Se volvió hacia un forense de bata blanca que estaba ayudando a un par de hombres a introducir el cadáver de Simon Winter en una bolsa de vinilo negro. Alcanzó a vislumbrar por última vez sus zapatillas blancas de baloncesto antes de que la cremallera se cerrase del todo.

Robinson observó al forense, que se acercaba caminando con dificultad por la arena. Una ligera brisa le levantó la bata cuando se acercaba.

—No se ha ahogado —informó—. Presenta una herida de cuchillo en el costado. ¿Cómo se la hizo, inspector?

—Tuvo una noche movida —repuso Robinson.

El forense lanzó un resoplido y después se fue a supervisar el levantamiento del cadáver.

—¿Quién era? —preguntó Espy en voz queda.

—¿La Sombra? —Robinson sacudió la cabeza—. No lo sé. Dudo que lleguemos a saberlo. En otro tiempo fue una persona concreta, pero después de la guerra probablemente se cambió el nombre tantas veces, que su verdadera identidad se perdió para siempre.

Ella asintió.

—¿Y ahora?

—Ahora, nada.

Espy dudó unos instantes y después apoyó una mano en el antebrazo de él. Robinson la cogió y se la llevó a la frente, como si fuera un cubito de hielo que pudiera refrescarle. Luego volvió a tomarla en la suya y sonrió.

—Bueno, exactamente nada, no —dijo.

Delante de ellos, los ayudantes estaban levantando la bolsa con el cadáver. Despacio, echaron a andar por la playa, hundiendo los zapatos en la arena fina y suelta, como si el peso del anciano que transportaban hubiera aumentado y fuera casi superior a lo que podían soportar.

—¿Erais amigos? —preguntó Espy.

—Estábamos empezando a serlo. Pensaba que él podría enseñarme algo.

Ella reflexionó unos instantes y luego dijo:

—Yo creo que finalmente te lo ha enseñado.

Permanecieron sentados en silencio un momento más, hasta que ella oyó que alguien la llamaba desde el camino. Ambos giraron la cabeza y vieron al rabino y a Frieda Kroner, a los que retenía un agente uniformado. El policía se volvió hacia el inspector, y éste le indicó con una seña que les dejara pasar.

—Todo ha terminado —les dijo Robinson cuando se aproximaron—. Pueden dar las gracias al exinspector Simon Winter. Ya no tendrán que volver a preocuparse por la Sombra.

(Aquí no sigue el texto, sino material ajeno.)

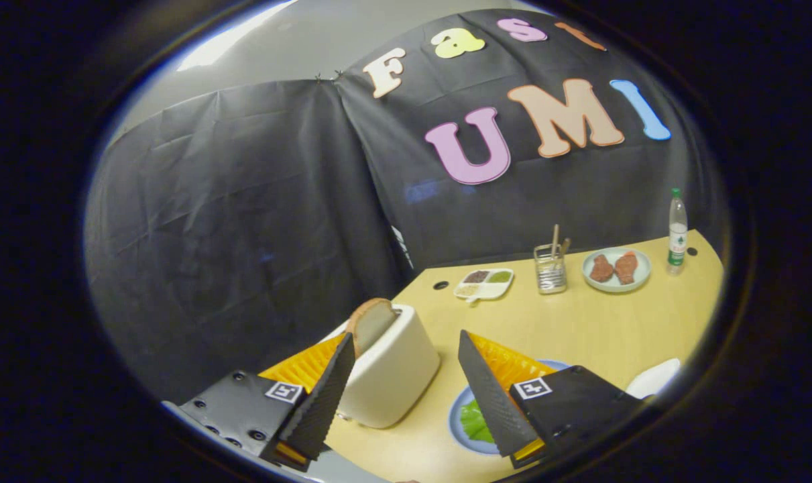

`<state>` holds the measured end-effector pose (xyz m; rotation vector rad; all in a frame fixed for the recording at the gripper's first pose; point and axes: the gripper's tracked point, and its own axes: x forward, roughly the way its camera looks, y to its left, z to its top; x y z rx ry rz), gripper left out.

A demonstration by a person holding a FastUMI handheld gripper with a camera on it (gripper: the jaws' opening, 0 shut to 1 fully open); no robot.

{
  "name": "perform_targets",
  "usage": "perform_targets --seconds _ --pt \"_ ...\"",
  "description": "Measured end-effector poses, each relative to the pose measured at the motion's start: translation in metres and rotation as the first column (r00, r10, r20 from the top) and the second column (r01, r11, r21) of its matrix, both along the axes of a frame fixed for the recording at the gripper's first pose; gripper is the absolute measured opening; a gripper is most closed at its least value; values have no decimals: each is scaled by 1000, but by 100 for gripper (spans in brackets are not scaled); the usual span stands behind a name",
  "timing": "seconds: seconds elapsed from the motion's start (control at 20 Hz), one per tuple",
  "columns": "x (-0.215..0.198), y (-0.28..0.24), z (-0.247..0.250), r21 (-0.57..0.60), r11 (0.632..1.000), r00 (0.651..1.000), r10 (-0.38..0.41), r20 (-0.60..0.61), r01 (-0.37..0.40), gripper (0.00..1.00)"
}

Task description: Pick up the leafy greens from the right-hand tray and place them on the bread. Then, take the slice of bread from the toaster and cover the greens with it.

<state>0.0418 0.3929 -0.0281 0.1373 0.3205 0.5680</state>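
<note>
The slice of bread [371,324] stands in the white toaster [392,372] – just ahead of the gripper [402,359], whose fingers are spread wide and hold nothing. The leafy greens [475,422] lie on a blue plate [456,416] behind the right finger, on the yellow table [580,329].

You are working in a staged recording booth set up as a kitchen: black cloth walls [245,221] enclose a pale wooden surface [580,329] carrying a toaster [392,376], a condiment tray [484,283], a plate of meat [615,270], a utensil holder [551,268] and a water bottle [677,231].
</note>
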Motion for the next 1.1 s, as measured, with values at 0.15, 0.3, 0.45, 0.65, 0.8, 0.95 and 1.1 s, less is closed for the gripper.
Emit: perform_targets --seconds 0.15,0.3,0.45,0.65,0.8,0.95,1.1 --pt "3 36 -5 38 998 998 56 -42 -54 97" --pt "13 68 -20 46 996 994 80 -76 -77 97" --pt "33 91 -38 44 997 991 73 -115 -68 95" --pt "62 98 -60 -9 1000 992 10 -128 -11 94" --pt "70 98 -73 -30 1000 991 -10 -134 6 76" --pt "74 99 -81 -46 999 992 -14 -129 8 58" --pt "67 100 -83 -38 999 989 -6 -151 1 40"
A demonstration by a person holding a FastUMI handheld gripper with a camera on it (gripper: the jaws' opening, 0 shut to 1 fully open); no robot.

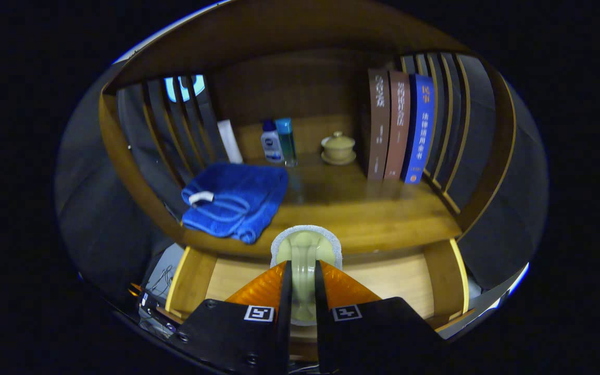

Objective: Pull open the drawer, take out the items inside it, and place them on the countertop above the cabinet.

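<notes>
I have the tool [303,291] clenched on a pale green object with a grey-white foam-like rim [305,250], rounded at its far end; both fingers press on its narrow middle part. I can't tell what the object is. It sits between the fingers and sticks out just ahead of them, above the pulled-open light wooden drawer [399,284] and right at the front edge of the brown wooden tabletop [362,208].

On the tabletop, beyond the fingers to the left, lies a folded blue towel with a white loop tag [235,200], close to the front edge. Further back near the rear wall stand a small white bottle with a blue cap [271,141] and a teal bottle [286,140], just beside each other. To their right sits a small beige lidded cup on a saucer [338,148]. Right of that, three upright books [400,127] stand touching: two brown, one blue. Slatted wooden sides [175,130] close the tabletop in left and right.
</notes>
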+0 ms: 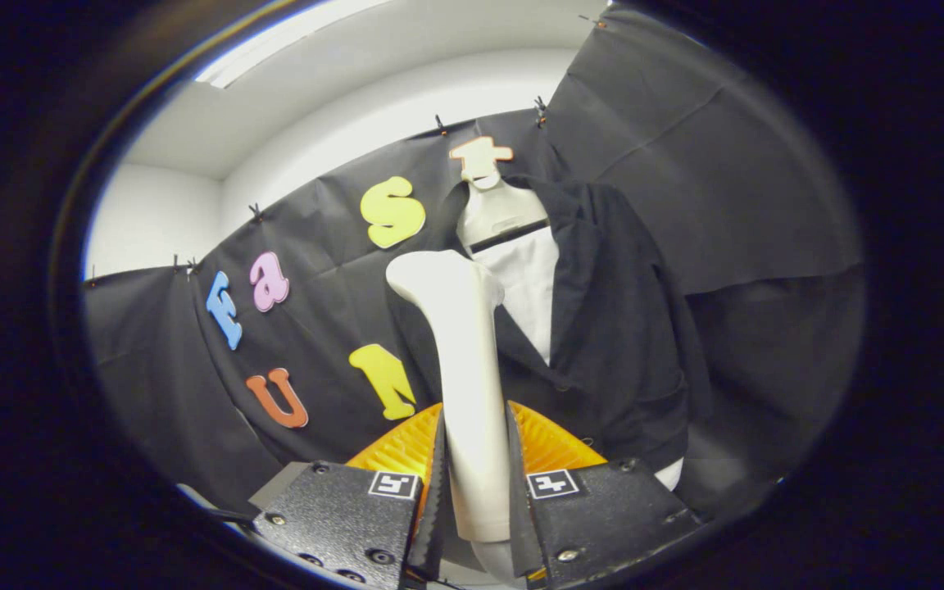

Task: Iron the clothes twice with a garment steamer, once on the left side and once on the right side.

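A: Item one?
B: Gripper (476, 483), low in the gripper view. Fingers (437, 492) closed against the handle of a garment steamer (468, 385), one on each side, pinching it firmly.

A: Steamer details?
B: White, long-handled, standing nearly upright between the fingers. Rounded head at the top, angled toward the garment. Lower end of the handle passing down between the two finger bodies and out of sight.

A: Item two?
B: Dark jacket (611, 328), hung on a white mannequin torso (498, 215), beyond the fingers and slightly to their right. Front open, lapels parted. White shirt (531, 287) showing in the gap between the lapels.

A: Position of steamer against jacket?
B: Head level with the chest, overlapping the jacket's near lapel in the view. Touching or just short of the cloth: cannot tell.

A: Anything else near the fingers?
B: Orange ribbed pieces (406, 447) fanning out just behind the fingers, one on each side of the handle. Small square black-and-white markers (554, 483) on top of each finger body.

A: Background?
B: Black cloth wall (685, 164), pinned along its upper edge with small clips. White room wall (161, 221) and ceiling above it. Bright strip of light (275, 41) across the ceiling.

A: Lower edge of jacket?
B: Hem hanging just beyond the right finger body, a bit of white showing below it.
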`<state>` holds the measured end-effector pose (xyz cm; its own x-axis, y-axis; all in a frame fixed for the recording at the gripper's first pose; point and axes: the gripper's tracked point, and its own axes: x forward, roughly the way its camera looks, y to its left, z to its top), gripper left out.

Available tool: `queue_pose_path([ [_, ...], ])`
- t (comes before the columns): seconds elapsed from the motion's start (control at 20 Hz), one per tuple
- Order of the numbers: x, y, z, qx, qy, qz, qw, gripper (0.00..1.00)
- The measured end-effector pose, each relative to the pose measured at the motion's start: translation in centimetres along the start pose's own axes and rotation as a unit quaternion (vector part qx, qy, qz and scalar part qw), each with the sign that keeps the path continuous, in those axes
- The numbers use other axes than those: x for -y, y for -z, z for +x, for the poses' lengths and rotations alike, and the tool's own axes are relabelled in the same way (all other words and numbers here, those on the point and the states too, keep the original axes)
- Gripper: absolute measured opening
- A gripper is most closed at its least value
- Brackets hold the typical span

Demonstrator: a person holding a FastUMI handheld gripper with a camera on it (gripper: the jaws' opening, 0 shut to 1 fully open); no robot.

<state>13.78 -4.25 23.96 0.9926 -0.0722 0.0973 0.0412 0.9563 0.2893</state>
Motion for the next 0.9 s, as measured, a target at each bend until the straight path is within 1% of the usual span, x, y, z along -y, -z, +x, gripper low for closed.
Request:
queue_pose_path([
  [0.15, 0.4, -1.7, 1.4, 0.025, 0.009, -0.021, 0.999, 0.35],
  [0.35, -0.4, -3.2, 3.4, 0.059, 0.01, -0.059, 0.996, 0.35],
  [0.65, -1.8, -3.2, 6.4, 0.078, 0.016, -0.088, 0.993, 0.35],
  [0.9, -1.8, -2.9, 7.3, 0.1, 0.045, -0.123, 0.986, 0.35],
])
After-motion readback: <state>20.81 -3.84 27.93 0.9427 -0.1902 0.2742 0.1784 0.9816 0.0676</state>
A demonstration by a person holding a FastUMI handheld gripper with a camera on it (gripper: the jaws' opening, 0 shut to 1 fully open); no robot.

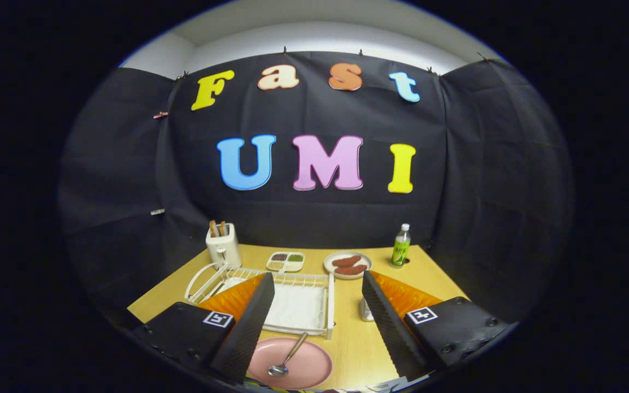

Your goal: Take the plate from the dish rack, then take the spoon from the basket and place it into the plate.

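The tool [314,327] hangs released, fingers spread wide and holding nothing. On the surface [358,344], the pink plate [303,368] sits just in front of the white dish rack [298,305], and the spoon [287,357] lies in the plate.

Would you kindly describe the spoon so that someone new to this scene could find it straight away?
Start at the white dish rack on the wooden table; just in front of it, between the open tongs, lies a pink plate. The spoon rests on that plate, bowl toward the camera and handle pointing at the rack. It is the one slim, shiny metal thing there.
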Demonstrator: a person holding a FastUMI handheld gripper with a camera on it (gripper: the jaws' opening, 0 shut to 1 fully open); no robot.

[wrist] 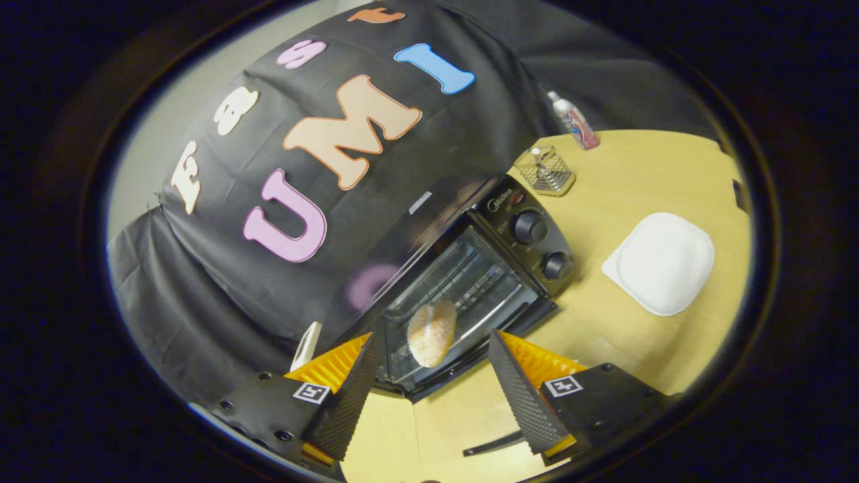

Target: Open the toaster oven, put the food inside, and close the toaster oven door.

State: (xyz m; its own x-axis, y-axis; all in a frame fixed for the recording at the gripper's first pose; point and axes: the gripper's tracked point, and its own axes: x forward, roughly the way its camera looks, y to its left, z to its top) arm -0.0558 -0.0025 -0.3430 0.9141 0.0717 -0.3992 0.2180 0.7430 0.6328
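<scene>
Holding my jaws (pixel 429 392) spread wide, I grip nothing; between the two fingers I see bare tabletop (pixel 604 335) of light wood. Near my right finger, low on the tabletop, lies a dark curved bar (pixel 493 444), and I cannot tell what it belongs to.

Just ahead of the jaws stands the toaster oven (pixel 470 268), black, and tilted in my view. Its front seems open toward me: the wire rack (pixel 470 282) inside shows plainly, and I cannot see glass in front of it. The food (pixel 431 333), a round pale bun with a crumbly surface, rests on the rack at the front of the chamber, just beyond the gap between my fingers and closer to the left one. On the oven's right panel there are two round knobs (pixel 530 228), one behind the other, with a small red mark beyond them. Beside my left finger a thin white object (pixel 307 345) stands up next to the oven's left side; I cannot tell what it is.

To the right of the oven, well apart from it, a white plate (pixel 661 263) with rounded corners lies on the tabletop. Beyond the oven's control panel sits a small wire basket (pixel 545 170). Farther still, near the black cloth wall (pixel 201 295), a bottle (pixel 574 121) with a pale cap stands at the far edge of the tabletop.
</scene>
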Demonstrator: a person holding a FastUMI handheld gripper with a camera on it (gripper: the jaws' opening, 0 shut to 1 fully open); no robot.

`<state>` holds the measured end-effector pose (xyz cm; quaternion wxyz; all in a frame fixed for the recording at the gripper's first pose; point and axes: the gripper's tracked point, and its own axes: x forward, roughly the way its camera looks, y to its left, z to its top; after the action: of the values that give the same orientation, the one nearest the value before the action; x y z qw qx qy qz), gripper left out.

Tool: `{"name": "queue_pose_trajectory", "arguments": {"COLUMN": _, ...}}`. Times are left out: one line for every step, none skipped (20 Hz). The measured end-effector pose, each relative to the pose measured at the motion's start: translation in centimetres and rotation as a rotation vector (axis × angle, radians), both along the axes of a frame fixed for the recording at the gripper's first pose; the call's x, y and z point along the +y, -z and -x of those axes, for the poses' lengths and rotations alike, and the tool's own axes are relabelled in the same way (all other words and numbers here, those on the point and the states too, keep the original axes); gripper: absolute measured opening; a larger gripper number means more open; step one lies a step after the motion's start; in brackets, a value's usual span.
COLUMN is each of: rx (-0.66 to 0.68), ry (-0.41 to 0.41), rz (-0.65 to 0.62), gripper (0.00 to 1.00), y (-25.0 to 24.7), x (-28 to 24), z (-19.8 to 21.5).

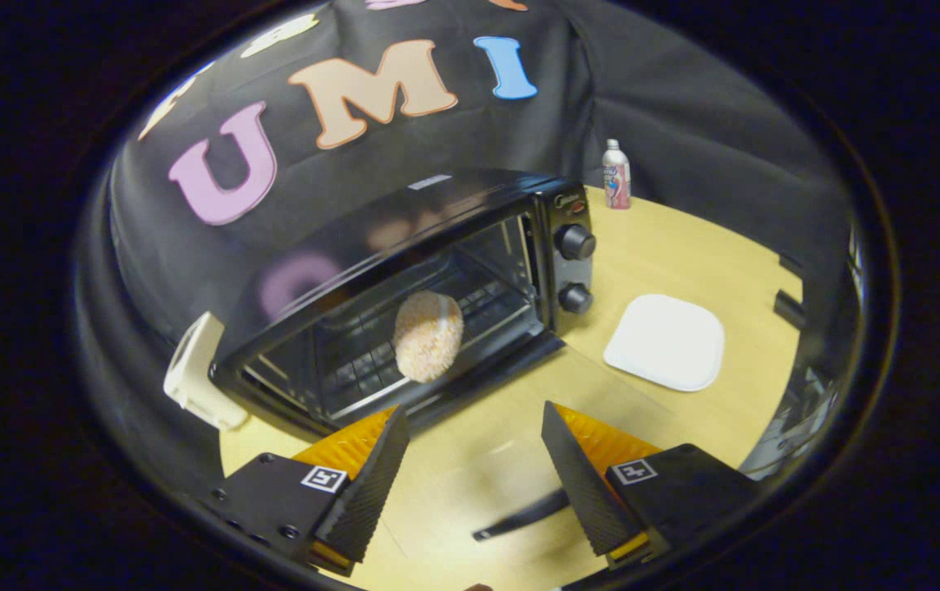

—Pobre señor Winter —dijo Frieda Kroner, enjugándose una lágrima—. Le daré las gracias en una oración, y también rezaré por todos los demás.

Rubinstein asintió con la cabeza.

—No se pueden destruir todas las sombras, detective —dijo—, habiendo tanta oscuridad. —Extendió una mano para tomar del brazo a Frieda y añadió en voz baja—: Pero destruir una ya constituye un gran logro.

Y acto seguido los dos ancianos supervivientes dieron media vuelta y, cogidos del brazo, emprendieron el regreso, playa arriba, en dirección a la ciudad y sus hogares.

Durante un instante, Walter y Espy los contemplaron cruzar lentamente la playa, como si la memoria en sí fuera igual de quebradiza y desmenuzada que la arena que iban pisando. Después, él rodeó con el brazo a Espy y ambos imitaron a los ancianos.